## Problem to solve:
Each line of the data below should be repeated exactly.
___ The input
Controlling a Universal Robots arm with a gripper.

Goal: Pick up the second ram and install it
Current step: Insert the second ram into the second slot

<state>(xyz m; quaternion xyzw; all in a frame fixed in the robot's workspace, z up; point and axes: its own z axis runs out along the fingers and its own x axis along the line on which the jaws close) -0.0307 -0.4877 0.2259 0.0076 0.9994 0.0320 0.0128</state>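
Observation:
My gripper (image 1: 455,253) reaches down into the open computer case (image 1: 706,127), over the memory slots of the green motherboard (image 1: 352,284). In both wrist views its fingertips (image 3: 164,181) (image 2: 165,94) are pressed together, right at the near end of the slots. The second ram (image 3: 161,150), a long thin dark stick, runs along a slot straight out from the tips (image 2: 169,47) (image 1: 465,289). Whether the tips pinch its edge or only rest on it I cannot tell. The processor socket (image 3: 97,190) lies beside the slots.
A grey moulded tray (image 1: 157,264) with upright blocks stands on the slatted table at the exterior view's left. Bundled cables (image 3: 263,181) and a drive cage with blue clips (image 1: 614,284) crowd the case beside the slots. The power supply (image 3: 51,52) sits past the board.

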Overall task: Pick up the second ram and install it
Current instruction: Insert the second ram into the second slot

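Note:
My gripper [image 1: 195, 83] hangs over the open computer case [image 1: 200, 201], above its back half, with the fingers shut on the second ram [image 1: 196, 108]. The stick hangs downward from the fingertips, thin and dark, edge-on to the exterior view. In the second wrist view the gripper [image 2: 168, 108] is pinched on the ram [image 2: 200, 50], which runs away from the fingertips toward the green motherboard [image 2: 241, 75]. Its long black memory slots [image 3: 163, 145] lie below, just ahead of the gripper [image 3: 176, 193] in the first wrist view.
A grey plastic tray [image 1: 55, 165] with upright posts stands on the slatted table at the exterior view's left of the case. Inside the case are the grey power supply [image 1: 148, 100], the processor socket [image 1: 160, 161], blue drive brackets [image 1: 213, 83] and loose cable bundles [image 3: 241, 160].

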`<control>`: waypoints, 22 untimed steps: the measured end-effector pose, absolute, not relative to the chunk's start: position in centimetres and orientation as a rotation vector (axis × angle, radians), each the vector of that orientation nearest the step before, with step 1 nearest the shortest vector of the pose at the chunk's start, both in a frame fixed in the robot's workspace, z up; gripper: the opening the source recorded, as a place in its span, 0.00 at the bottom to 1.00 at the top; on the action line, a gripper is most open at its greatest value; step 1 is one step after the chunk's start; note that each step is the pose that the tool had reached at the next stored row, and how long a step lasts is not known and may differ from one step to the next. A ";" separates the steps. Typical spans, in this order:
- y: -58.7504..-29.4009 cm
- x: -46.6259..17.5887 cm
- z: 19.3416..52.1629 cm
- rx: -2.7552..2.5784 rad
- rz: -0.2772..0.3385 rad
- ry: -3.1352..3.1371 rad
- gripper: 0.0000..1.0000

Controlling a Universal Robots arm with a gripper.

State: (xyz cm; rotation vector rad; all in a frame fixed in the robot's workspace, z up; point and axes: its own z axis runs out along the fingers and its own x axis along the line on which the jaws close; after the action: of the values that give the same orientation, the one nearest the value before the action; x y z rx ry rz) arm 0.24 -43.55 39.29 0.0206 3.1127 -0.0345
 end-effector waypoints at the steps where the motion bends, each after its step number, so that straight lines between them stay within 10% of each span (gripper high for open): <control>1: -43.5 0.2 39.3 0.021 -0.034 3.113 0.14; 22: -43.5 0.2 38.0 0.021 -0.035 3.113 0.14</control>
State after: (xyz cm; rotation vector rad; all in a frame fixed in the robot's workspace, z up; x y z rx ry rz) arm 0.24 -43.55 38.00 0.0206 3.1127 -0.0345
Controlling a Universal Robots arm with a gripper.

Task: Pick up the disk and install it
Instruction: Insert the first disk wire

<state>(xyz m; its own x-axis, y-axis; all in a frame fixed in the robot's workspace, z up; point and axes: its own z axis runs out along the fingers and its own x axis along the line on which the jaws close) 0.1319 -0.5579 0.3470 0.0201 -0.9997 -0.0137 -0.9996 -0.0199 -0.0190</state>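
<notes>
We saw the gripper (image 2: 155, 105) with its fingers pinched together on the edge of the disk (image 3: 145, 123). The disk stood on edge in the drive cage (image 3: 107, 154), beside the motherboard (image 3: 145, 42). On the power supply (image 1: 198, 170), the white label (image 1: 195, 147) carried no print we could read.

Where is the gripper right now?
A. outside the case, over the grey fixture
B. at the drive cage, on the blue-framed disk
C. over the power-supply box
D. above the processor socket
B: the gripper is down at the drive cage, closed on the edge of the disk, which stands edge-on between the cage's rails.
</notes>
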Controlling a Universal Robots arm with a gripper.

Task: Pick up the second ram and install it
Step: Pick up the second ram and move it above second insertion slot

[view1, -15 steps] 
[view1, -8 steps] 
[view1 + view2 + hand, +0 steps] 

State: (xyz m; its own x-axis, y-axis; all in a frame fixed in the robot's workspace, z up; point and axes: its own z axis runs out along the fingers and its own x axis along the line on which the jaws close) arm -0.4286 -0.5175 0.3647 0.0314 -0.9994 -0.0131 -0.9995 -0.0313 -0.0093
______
## Solved exercise:
Controlling a Universal Robots arm with a gripper.

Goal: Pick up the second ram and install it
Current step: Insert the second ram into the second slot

<state>(xyz m; quaternion xyzw; all in a frame fixed in the robot's workspace, z up; point and axes: its own z axis runs out along the fingers and its own x axis along the line on which the jaws close) -0.0307 -0.4877 0.2259 0.0076 0.9994 0.0320 0.0128</state>
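Observation:
My gripper (image 1: 455,253) reaches down into the open computer case (image 1: 706,127), over the memory slots of the green motherboard (image 1: 352,284). In both wrist views its fingertips (image 3: 164,181) (image 2: 165,94) are pressed together, right at the near end of the slots. The second ram (image 3: 161,150), a long thin dark stick, runs along a slot straight out from the tips (image 2: 169,47) (image 1: 465,289). Whether the tips pinch its edge or only rest on it I cannot tell. The processor socket (image 3: 97,190) lies beside the slots.
A grey moulded tray (image 1: 157,264) with upright blocks stands on the slatted table at the exterior view's left. Bundled cables (image 3: 263,181) and a drive cage with blue clips (image 1: 614,284) crowd the case beside the slots. The power supply (image 3: 51,52) sits past the board.
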
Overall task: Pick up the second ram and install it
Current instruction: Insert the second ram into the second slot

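Note:
My gripper [image 1: 195, 83] hangs over the open computer case [image 1: 200, 201], above its back half, with the fingers shut on the second ram [image 1: 196, 108]. The stick hangs downward from the fingertips, thin and dark, edge-on to the exterior view. In the second wrist view the gripper [image 2: 168, 108] is pinched on the ram [image 2: 200, 50], which runs away from the fingertips toward the green motherboard [image 2: 241, 75]. Its long black memory slots [image 3: 163, 145] lie below, just ahead of the gripper [image 3: 176, 193] in the first wrist view.
A grey plastic tray [image 1: 55, 165] with upright posts stands on the slatted table at the exterior view's left of the case. Inside the case are the grey power supply [image 1: 148, 100], the processor socket [image 1: 160, 161], blue drive brackets [image 1: 213, 83] and loose cable bundles [image 3: 241, 160].
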
`<control>`: waypoints, 22 untimed steps: the measured end-effector pose, absolute, not relative to the chunk's start: position in centimetres and orientation as a rotation vector (axis × angle, radians), each the vector of that orientation nearest the step before, with step 1 nearest the shortest vector of the pose at the chunk's start, both in a frame fixed in the robot's workspace, z up; gripper: the opening the source recorded, as a place in its span, 0.00 at the bottom to 1.00 at the top; on the action line, a gripper is most open at its greatest value; step 1 is one step after the chunk's start; note that each step is the pose that the tool had reached at the next stored row, and how long a step lasts is not known and may differ from one step to the next. A ";" separates the steps. Typical spans, in this order:
- y: -58.7504..-29.4009 cm
- x: -46.6259..17.5887 cm
- z: 19.3416..52.1629 cm
- rx: -2.7552..2.5784 rad
- rz: -0.2772..0.3385 rad
- ry: -3.1352..3.1371 rad
- gripper: 0.0000..1.0000

Controlling a Universal Robots arm with a gripper.

State: (xyz cm; rotation vector rad; all in a frame fixed in the robot's workspace, z up; point and axes: its own z axis runs out along the fingers and its own x axis along the line on which the jaws close; after the action: of the values that give the same orientation, the one nearest the value before the action; x y z rx ry rz) arm 0.24 -43.55 39.29 0.0206 3.1127 -0.0345
 end-effector waypoints at the steps where the motion bends, each after its step number, so that straight lines between them stay within 10% of each span (gripper high for open): <control>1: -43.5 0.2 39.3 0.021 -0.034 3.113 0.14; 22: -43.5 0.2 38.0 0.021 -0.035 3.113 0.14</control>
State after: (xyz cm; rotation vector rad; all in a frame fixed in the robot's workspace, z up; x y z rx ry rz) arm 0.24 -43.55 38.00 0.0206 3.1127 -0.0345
Controlling a Universal Robots arm with a gripper.

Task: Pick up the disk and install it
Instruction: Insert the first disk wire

<state>(xyz m; its own x-axis, y-axis; all in a frame fixed in the robot's workspace, z up; point and axes: its own z axis runs out along the fingers and its own x axis along the line on which the jaws close) 0.1319 -0.5579 0.3470 0.0201 -0.9997 -0.0137 -0.9996 -0.0199 -0.0190</state>
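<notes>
We saw the gripper (image 2: 155, 105) with its fingers pinched together on the edge of the disk (image 3: 145, 123). The disk stood on edge in the drive cage (image 3: 107, 154), beside the motherboard (image 3: 145, 42). On the power supply (image 1: 198, 170), the white label (image 1: 195, 147) carried no print we could read.

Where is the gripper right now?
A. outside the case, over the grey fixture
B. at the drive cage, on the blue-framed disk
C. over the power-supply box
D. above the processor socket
B: the gripper is down at the drive cage, closed on the edge of the disk, which stands edge-on between the cage's rails.
</notes>
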Controlling a Universal Robots arm with a gripper.

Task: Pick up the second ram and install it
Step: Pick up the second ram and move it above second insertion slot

[view1, -15 steps] 
[view1, -8 steps] 
[view1 + view2 + hand, +0 steps] 

State: (xyz m; its own x-axis, y-axis; all in a frame fixed in the robot's workspace, z up; point and axes: its own z axis runs out along the fingers and its own x axis along the line on which the jaws close) arm -0.4286 -0.5175 0.3647 0.0314 -0.9994 -0.0131 -0.9995 -0.0313 -0.0093

No more output is expected here.